4. Wrap up after the last commit
After the final commit, offer a wrap-up via AskUserQuestion:
- A one-screen summary: per-commit 🟢/🟡/🔴 roll-up and the open 🟡/🔴 items the merger still needs to resolve before merging.
- Whether to proceed to merge, or to pause on the unresolved items.
If any commit is still 🔴, say plainly that the branch is not yet understood well enough to sign off, and name what is unresolved. The skill's job is honest comprehension, not a green light.
What This Skill is NOT
- Not a defect review. It does not sweep the whole diff for bugs across dimensions —
/pre-merge does that and emits advisory findings.
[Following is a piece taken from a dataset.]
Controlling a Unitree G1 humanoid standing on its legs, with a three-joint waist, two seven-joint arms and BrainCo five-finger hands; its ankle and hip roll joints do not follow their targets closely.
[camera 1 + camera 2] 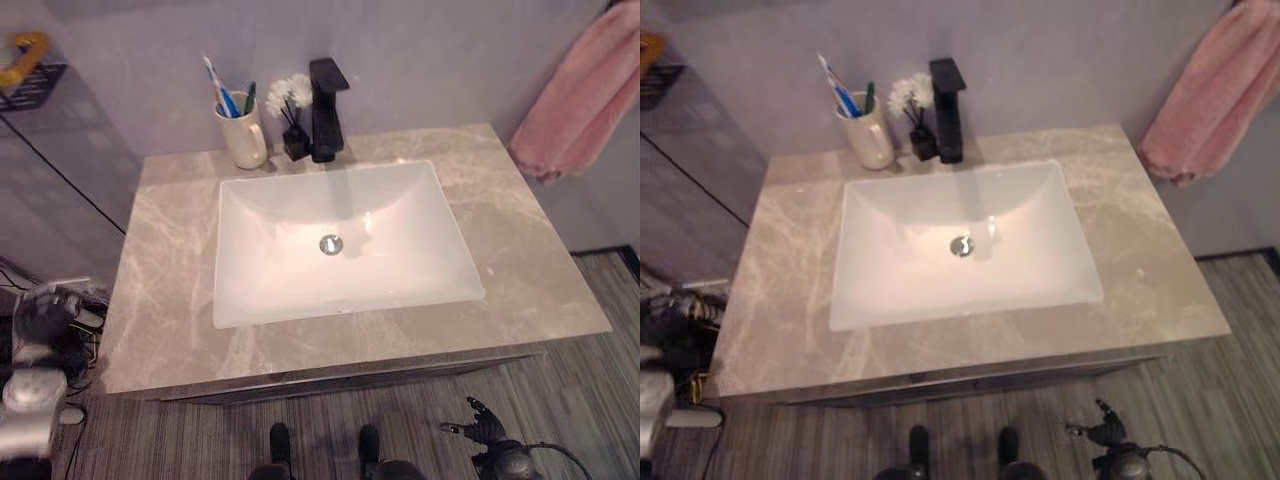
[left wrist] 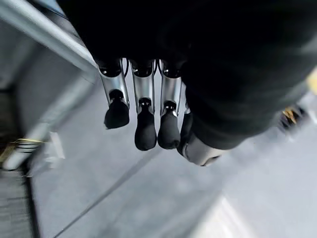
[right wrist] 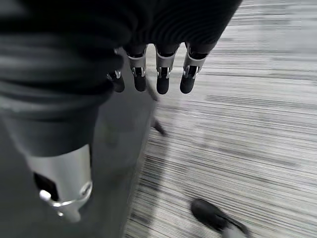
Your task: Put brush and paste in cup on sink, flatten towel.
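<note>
cup (image 1: pixel 243 131) at back left of counter, beside tap (image 1: pixel 326 110), brush (image 1: pixel 220 86) and paste (image 1: pixel 249 97) inside | towel (image 1: pixel 585 95) bunched on wall, right | left hand (image 2: pixel 148 116), right hand (image 3: pixel 156 74): low, fingers loose, empty | risk: towel slipping off if tugged downward

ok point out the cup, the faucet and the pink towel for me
cup (image 1: pixel 244 135), left eye view, on the front of its cream body below the brushes
faucet (image 1: pixel 326 120), left eye view, on its black upright column
pink towel (image 1: pixel 590 100), left eye view, on the middle of the hanging cloth
</note>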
- Not a behavioral check. It does not run the app —
/verify does that.
- Not an acceptance-criteria checklist. That is
/execute Step 5.
- Not a mandatory stage. It is optional, invoked only when wanted, and never auto-runs. If a future sample of PRs shows it is rarely invoked or only fires on diffs
/pre-merge already covered, fold it back into /pre-merge as an optional phase.
- Not a rubber stamp. Clicking "Next commit" without absorbing each card defeats the point. The 🟢/🟡/🔴 sign-off and the test-backed intent check are the structural guards against that.
Handoff
- Expected input: a finished branch ready to merge, plus the base branch to diff against. No upstream artifact is required, though a linked PRD or slice issue helps frame intent.
- Produces: reviewer comprehension and a per-commit sign-off (🟢/🟡/🔴) with the open items the merger must resolve — a decision, not a durable file. It does not create issues, post comments, or edit code.
- Reconnects at: the
/pre-merge → merge boundary. Run it before approving; proceed to merge once commits are understood, then /compound if a durable lesson emerged.
- What comes next: the user merges (or pauses on unresolved 🔴/🟡 items).
/walk-commits does not invoke anything.